Could you transcribe every entry exactly, leaving nothing out?

START EXTRACTED MATERIAL

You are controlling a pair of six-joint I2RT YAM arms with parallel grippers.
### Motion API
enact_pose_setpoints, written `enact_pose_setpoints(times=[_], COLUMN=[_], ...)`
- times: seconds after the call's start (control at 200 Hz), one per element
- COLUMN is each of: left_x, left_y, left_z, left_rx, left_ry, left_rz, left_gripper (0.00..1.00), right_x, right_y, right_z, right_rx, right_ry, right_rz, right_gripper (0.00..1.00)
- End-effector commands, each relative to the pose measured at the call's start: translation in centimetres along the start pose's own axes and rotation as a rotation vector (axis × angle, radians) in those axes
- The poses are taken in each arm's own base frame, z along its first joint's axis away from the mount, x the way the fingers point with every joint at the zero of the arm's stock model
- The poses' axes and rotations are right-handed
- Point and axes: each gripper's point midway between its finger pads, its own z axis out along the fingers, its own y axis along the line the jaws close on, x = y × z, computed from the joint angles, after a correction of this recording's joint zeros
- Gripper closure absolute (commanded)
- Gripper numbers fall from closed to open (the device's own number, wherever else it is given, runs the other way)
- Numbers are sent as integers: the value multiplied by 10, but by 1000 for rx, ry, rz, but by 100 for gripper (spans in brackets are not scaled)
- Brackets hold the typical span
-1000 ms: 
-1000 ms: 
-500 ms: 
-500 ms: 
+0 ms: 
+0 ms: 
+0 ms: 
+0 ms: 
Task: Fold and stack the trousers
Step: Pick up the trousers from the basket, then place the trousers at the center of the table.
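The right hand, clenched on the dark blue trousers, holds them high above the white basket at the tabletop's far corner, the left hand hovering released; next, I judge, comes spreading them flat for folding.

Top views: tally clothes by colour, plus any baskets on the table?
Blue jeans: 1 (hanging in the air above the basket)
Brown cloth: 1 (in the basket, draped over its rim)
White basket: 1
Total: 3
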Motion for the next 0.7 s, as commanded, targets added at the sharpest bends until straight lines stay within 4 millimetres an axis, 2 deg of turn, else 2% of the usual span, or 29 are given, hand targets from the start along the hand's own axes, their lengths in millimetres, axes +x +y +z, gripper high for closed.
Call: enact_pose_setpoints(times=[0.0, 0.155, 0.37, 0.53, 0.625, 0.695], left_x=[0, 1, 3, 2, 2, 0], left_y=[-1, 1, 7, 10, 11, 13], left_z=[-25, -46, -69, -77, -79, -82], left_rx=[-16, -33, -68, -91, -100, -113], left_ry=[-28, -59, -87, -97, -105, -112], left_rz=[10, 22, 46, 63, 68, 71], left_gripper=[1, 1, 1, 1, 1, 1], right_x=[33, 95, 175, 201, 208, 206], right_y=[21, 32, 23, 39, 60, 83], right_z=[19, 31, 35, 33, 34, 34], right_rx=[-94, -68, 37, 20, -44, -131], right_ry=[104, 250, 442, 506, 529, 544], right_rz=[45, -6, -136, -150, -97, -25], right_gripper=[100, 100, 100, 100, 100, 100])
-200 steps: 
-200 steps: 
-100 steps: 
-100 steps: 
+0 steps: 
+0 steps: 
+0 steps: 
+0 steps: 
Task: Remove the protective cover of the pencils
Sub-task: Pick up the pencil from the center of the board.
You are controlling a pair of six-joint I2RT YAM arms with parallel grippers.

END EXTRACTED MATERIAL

> **RESULT OF THE EXERCISE**
You are controlling a pair of six-joint I2RT YAM arms with parallel grippers.
### Motion API
enact_pose_setpoints, written `enact_pose_setpoints(times=[_], COLUMN=[_], ...)`
- times: seconds after the call's start (control at 200 Hz), one per element
- COLUMN is each of: left_x, left_y, left_z, left_rx, left_ry, left_rz, left_gripper (0.00..1.00), right_x, right_y, right_z, right_rx, right_ry, right_rz, right_gripper (0.00..1.00)
- End-effector commands, each relative to the pose measured at the call's start: translation in centimetres along the start pose's own axes and rotation as a rotation vector (axis × angle, radians) in those axes
- The poses are taken in each arm's own base frame, z along its first joint's axis away from the mount, x the way the fingers point with every joint at the zero of the arm's stock model
- The poses' axes and rotations are right-handed
- Point and axes: each gripper's point midway between its finger pads, its own z axis out along the fingers, its own y axis along the line the jaws close on, x = y × z, computed from the joint angles, after a correction of this recording's joint zeros
- Gripper closure absolute (commanded)
- Gripper numbers fall from closed to open (the device's own number, wherever else it is given, runs the other way)
- Numbers are sent as integers: the value multiplied by 10, but by 1000 for rx, ry, rz, but by 100 for gripper (spans in brackets are not scaled)
- Brackets hold the typical span
-1000 ms: 
-1000 ms: 
-500 ms: 
-500 ms: 
+0 ms: 
+0 ms: 
+0 ms: 
+0 ms: 
Task: Fold and stack the trousers
Step: Pick up the trousers from the basket, then place the trousers at the center of the table.
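The right hand, clenched on the dark blue trousers, holds them high above the white basket at the tabletop's far corner, the left hand hovering released; next, I judge, comes spreading them flat for folding.

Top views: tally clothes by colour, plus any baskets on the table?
Blue jeans: 1 (hanging in the air above the basket)
Brown cloth: 1 (in the basket, draped over its rim)
White basket: 1
Total: 3
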Motion for the next 0.7 s, as commanded, targets added at the sharpest bends until straight lines stay within 4 millimetres an axis, 2 deg of turn, else 2% of the usual span, or 29 are given, hand targets from the start along the hand's own axes, their lengths in millimetres, axes +x +y +z, gripper high for closed.
Call: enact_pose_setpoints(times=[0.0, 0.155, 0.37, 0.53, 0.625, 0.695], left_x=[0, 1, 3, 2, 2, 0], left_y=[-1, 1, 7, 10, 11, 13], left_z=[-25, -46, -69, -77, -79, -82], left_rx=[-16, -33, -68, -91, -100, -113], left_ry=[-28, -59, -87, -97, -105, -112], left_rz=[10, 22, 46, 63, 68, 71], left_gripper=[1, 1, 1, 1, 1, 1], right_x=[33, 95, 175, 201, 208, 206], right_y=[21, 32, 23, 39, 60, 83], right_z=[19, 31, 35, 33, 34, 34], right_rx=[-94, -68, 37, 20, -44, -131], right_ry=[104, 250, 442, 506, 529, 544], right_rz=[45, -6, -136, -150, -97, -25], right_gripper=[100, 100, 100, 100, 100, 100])
-200 steps: 
-200 steps: 
-100 steps: 
-100 steps: 
+0 steps: 
+0 steps: 
+0 steps: 
+0 steps: 
Task: Remove the protective cover of the pencils
Sub-task: Pick up the pencil from the center of the board.
You are controlling a pair of six-joint I2RT YAM arms with parallel grippers.

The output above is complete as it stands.